→ **Work request**
Leave every picture out, then reproduce the rest of the listing exactly.
··· Data shown ···
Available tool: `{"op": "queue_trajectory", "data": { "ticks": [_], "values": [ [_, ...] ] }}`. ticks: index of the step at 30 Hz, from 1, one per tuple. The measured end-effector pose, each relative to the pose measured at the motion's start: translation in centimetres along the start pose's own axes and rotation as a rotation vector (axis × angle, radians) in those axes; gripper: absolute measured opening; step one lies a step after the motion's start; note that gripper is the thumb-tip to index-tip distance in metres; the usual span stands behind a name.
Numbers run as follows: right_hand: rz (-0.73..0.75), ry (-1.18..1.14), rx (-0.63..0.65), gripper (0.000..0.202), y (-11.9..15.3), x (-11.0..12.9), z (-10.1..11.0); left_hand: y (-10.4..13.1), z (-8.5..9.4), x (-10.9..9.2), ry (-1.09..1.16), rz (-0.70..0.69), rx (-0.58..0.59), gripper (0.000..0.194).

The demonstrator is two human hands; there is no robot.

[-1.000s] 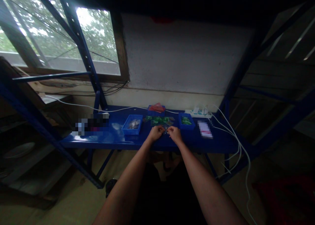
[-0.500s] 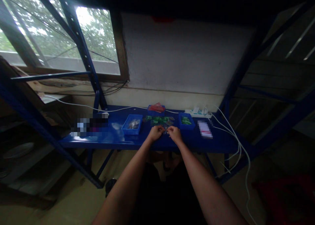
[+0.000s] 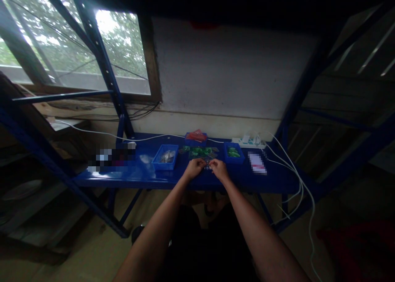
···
→ **Task output**
Available tool: `{"op": "queue_trajectory", "data": { "ticks": [_], "values": [ [_, ...] ] }}`. ticks: index of the step at 30 Hz, from 1, one per tuple. The measured end-effector pose, each relative to the pose measured at the motion's start: translation in centimetres along the start pose's own axes and rotation as a rotation vector (axis × angle, radians) in those axes; gripper: absolute measured opening; step one lies a step after the motion's start; note that gripper is the thumb-tip to index-tip distance in metres; the usual span stands behind a name.
Numbers run as follows: right_hand: rz (-0.73..0.75), ry (-1.18..1.14), rx (-0.63..0.65), gripper (0.000..0.202), y (-11.9..15.3), x (-11.0..12.9), z (-10.1..11.0); left_hand: y (-10.4..13.1), z (-8.5..9.4), x (-10.9..9.2), ry (-1.09..1.16), rz (-0.70..0.69), rx (-0.58..0.59), gripper (0.000..0.194).

The demonstrator is two human hands; there is no robot.

[-1.000s] 
[-0.500s] 
[+0.000s] 

Nothing further is required by the exercise.